- [Assigned task]:
Establish how many lines below contain the string "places". Respond with that number alone.

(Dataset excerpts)

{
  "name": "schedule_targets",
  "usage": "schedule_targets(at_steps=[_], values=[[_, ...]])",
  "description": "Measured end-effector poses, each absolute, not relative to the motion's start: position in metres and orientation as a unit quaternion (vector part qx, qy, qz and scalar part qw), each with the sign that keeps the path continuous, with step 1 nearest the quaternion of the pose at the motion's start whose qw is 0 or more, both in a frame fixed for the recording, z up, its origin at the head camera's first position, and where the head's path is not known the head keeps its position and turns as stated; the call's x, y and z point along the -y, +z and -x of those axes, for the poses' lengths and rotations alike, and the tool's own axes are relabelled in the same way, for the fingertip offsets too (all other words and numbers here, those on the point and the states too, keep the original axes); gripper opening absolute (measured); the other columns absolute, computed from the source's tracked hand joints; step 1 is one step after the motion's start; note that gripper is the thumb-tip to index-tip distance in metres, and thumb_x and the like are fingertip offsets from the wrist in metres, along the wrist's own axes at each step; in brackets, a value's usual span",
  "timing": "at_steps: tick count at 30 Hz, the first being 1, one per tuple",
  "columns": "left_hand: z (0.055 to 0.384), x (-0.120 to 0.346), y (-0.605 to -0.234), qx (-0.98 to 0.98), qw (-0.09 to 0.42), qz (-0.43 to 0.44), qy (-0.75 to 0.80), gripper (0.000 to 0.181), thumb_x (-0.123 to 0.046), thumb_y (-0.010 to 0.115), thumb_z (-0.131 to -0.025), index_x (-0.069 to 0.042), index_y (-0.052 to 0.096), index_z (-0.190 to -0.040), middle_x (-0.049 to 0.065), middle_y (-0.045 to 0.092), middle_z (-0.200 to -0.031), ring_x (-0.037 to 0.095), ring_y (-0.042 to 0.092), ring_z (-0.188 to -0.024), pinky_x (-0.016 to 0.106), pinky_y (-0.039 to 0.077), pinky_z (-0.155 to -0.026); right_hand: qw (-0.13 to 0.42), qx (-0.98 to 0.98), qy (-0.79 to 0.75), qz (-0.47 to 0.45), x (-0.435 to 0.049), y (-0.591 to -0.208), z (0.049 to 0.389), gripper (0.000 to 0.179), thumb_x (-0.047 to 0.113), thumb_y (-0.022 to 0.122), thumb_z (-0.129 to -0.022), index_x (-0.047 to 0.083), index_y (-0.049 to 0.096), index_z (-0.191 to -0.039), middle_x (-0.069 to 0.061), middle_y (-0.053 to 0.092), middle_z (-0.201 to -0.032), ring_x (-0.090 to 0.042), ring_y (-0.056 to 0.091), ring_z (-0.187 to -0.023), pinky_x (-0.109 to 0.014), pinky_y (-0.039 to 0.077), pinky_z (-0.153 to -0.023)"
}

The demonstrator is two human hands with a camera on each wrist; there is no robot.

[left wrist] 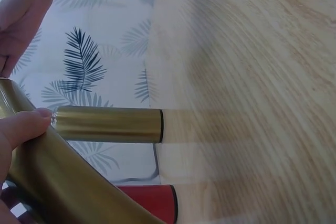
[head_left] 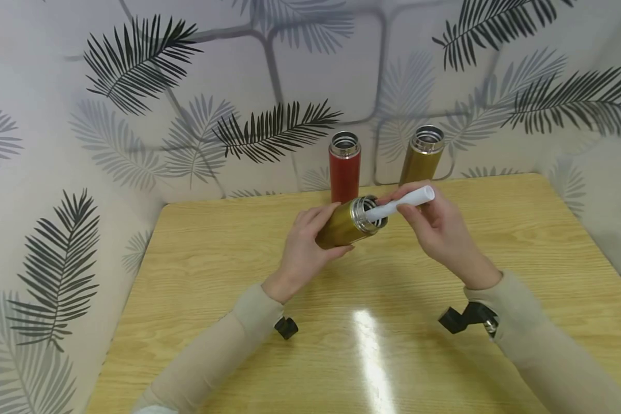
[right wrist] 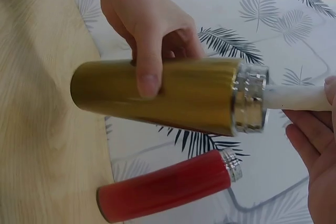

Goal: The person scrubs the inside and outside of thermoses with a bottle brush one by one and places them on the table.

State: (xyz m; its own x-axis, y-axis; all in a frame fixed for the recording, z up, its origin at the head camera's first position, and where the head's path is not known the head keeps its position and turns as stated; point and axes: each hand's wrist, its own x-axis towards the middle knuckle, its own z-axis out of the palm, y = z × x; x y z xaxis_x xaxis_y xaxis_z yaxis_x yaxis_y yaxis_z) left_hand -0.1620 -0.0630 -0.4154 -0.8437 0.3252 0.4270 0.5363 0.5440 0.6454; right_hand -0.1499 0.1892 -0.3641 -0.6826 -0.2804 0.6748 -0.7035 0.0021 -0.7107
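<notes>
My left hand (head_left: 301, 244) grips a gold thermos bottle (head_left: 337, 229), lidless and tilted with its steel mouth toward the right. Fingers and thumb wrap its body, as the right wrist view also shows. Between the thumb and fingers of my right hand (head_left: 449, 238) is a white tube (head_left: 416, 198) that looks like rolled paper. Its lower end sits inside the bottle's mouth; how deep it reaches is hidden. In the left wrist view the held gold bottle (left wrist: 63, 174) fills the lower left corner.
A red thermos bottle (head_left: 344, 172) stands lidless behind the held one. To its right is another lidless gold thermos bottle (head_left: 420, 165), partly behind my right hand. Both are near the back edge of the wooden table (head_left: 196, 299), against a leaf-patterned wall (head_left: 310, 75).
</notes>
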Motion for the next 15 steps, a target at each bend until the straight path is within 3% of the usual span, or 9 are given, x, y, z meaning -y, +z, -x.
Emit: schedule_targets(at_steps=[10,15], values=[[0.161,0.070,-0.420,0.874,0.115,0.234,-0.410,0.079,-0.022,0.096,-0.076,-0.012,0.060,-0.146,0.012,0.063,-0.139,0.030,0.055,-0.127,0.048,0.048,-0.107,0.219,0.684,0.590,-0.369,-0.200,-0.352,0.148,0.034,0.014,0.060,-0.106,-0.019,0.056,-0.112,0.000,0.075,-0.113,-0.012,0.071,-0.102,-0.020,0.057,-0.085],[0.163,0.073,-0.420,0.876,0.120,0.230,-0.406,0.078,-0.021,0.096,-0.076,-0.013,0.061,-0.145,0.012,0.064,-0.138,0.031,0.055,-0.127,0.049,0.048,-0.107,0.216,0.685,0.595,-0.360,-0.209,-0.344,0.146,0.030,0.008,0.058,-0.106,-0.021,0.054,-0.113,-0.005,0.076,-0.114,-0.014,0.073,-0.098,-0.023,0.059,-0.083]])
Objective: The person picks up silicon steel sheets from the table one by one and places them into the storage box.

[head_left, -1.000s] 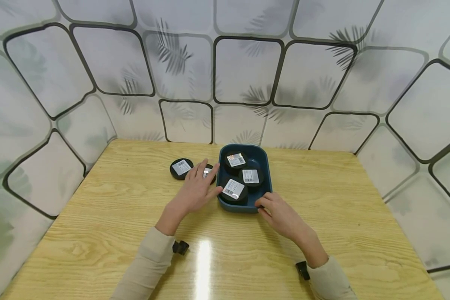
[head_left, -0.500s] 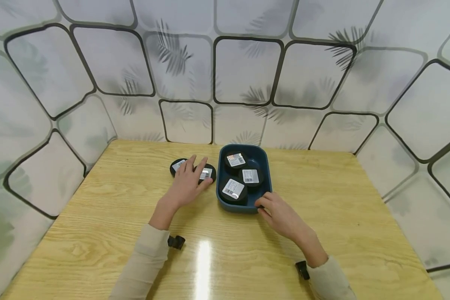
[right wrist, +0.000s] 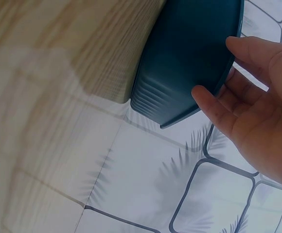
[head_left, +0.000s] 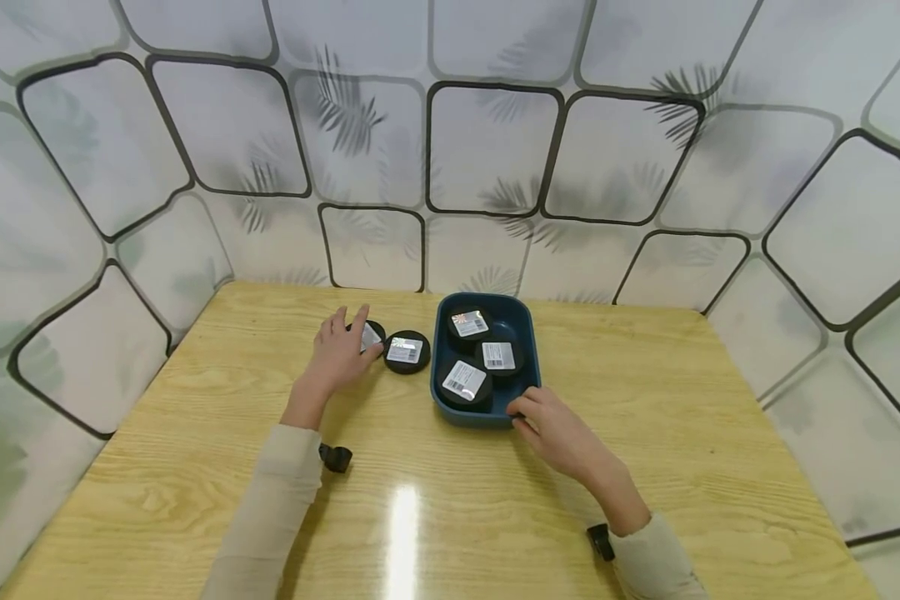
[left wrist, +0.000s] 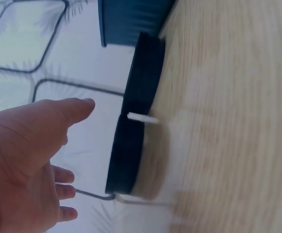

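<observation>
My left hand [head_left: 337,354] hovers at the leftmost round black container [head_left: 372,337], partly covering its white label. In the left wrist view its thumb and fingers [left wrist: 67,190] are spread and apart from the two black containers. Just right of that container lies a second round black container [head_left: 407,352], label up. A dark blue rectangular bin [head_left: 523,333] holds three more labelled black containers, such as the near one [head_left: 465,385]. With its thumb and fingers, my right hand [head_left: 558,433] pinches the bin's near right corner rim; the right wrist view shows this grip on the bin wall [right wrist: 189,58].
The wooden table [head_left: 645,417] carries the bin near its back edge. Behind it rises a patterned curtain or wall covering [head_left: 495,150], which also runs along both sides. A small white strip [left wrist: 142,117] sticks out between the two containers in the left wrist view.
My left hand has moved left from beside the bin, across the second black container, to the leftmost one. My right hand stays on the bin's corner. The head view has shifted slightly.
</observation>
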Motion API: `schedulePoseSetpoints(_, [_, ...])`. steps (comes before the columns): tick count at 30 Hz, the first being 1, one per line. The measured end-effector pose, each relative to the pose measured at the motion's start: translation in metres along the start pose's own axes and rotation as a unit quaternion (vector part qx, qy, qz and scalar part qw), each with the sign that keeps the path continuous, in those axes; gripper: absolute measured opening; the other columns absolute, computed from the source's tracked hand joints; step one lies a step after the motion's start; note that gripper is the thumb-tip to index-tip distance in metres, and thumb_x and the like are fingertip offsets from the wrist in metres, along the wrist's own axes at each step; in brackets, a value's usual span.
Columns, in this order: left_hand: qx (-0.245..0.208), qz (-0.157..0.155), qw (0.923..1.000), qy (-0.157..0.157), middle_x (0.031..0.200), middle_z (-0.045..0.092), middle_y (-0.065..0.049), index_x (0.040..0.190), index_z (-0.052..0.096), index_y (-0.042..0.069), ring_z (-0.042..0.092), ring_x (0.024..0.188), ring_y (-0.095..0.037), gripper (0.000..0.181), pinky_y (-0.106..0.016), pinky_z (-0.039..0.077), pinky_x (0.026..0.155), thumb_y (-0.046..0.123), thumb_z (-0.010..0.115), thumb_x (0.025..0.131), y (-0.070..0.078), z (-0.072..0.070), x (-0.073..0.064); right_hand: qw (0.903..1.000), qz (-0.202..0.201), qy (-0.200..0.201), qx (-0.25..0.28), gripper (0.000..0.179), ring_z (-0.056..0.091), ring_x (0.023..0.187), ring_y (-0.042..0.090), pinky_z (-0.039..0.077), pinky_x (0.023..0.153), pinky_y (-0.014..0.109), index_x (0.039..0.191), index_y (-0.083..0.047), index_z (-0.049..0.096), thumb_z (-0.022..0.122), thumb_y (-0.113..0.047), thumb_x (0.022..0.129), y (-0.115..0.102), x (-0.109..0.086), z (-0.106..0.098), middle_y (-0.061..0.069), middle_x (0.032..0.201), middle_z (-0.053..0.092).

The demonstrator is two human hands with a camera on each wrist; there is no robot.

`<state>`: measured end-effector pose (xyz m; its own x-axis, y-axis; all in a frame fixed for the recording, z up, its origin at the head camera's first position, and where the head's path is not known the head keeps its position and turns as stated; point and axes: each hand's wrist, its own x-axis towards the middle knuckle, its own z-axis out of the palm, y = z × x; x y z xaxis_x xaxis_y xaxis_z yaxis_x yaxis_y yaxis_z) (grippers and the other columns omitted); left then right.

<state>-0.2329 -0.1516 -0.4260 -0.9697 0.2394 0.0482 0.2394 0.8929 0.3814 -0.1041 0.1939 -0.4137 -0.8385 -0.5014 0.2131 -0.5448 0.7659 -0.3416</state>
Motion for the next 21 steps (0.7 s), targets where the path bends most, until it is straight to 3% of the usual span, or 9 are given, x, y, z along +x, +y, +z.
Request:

- [Answer to the exercise]:
2